*WHAT TO DO:* All of the data below is to be copied again without changes.

*RECORDED INFORMATION:*
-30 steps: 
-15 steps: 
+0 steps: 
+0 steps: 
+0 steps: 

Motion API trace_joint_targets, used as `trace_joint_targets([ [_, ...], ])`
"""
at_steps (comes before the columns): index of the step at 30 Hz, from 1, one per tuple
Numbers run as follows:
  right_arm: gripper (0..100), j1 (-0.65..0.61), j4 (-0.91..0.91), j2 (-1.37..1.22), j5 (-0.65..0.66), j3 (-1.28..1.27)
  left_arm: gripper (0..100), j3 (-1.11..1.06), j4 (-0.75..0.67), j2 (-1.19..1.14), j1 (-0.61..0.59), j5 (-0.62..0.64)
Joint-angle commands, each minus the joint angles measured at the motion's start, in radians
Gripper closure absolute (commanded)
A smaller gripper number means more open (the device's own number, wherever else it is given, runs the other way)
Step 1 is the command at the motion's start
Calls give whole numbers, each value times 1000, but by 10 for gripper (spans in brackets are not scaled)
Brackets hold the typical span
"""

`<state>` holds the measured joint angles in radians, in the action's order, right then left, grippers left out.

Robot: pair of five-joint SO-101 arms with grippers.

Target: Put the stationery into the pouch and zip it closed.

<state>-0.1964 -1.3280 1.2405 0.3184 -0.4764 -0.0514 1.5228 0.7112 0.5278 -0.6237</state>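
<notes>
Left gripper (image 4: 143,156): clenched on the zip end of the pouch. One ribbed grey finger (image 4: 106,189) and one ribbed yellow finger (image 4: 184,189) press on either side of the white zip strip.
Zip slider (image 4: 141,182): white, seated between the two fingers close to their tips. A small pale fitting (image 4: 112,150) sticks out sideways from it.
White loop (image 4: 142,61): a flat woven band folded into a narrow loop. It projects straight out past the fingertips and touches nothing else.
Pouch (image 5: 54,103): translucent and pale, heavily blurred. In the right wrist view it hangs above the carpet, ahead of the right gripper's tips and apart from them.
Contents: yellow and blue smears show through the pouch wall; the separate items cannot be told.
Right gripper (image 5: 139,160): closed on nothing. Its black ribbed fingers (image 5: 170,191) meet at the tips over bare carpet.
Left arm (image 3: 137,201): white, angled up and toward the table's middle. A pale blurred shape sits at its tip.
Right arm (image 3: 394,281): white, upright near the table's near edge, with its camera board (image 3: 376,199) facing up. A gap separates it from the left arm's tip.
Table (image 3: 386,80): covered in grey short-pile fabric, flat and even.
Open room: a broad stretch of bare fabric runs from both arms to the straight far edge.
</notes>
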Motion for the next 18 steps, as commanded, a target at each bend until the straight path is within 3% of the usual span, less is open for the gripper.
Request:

*SOLUTION FOR THIS EXERCISE:*
-30 steps: 
-15 steps: 
+0 steps: 
+0 steps: 
+0 steps: 

Motion API trace_joint_targets, used as `trace_joint_targets([ [_, ...], ])`
"""
at_steps (comes before the columns): index of the step at 30 Hz, from 1, one per tuple
Numbers run as follows:
  right_arm: gripper (0..100), j1 (-0.65..0.61), j4 (-0.91..0.91), j2 (-1.37..1.22), j5 (-0.65..0.66), j3 (-1.28..1.27)
  left_arm: gripper (0..100), j3 (-1.11..1.06), j4 (-0.75..0.67), j2 (-1.19..1.14), j1 (-0.61..0.59), j5 (-0.62..0.64)
Joint-angle commands, each minus the joint angles measured at the motion's start, in radians
Gripper closure absolute (commanded)
A smaller gripper number means more open (the device's own number, wherever else it is given, runs the other way)
Step 1 is the command at the motion's start
Calls give whole numbers, each value times 1000, but by 10 for gripper (spans in brackets are not scaled)
Brackets hold the typical span
"""

`<state>` holds the measured joint angles in radians, in the action's order, right then left, grippers left out.

Robot: pair of five-joint SO-101 arms with grippers.

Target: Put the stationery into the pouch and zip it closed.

<state>-0.1964 -1.3280 1.2405 0.3184 -0.4764 -0.0514 1.5228 0.7112 0.5278 -0.6237</state>
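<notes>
Left gripper (image 4: 143,156): clenched on the zip end of the pouch. One ribbed grey finger (image 4: 106,189) and one ribbed yellow finger (image 4: 184,189) press on either side of the white zip strip.
Zip slider (image 4: 141,182): white, seated between the two fingers close to their tips. A small pale fitting (image 4: 112,150) sticks out sideways from it.
White loop (image 4: 142,61): a flat woven band folded into a narrow loop. It projects straight out past the fingertips and touches nothing else.
Pouch (image 5: 54,103): translucent and pale, heavily blurred. In the right wrist view it hangs above the carpet, ahead of the right gripper's tips and apart from them.
Contents: yellow and blue smears show through the pouch wall; the separate items cannot be told.
Right gripper (image 5: 139,160): closed on nothing. Its black ribbed fingers (image 5: 170,191) meet at the tips over bare carpet.
Left arm (image 3: 137,201): white, angled up and toward the table's middle. A pale blurred shape sits at its tip.
Right arm (image 3: 394,281): white, upright near the table's near edge, with its camera board (image 3: 376,199) facing up. A gap separates it from the left arm's tip.
Table (image 3: 386,80): covered in grey short-pile fabric, flat and even.
Open room: a broad stretch of bare fabric runs from both arms to the straight far edge.
</notes>
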Motion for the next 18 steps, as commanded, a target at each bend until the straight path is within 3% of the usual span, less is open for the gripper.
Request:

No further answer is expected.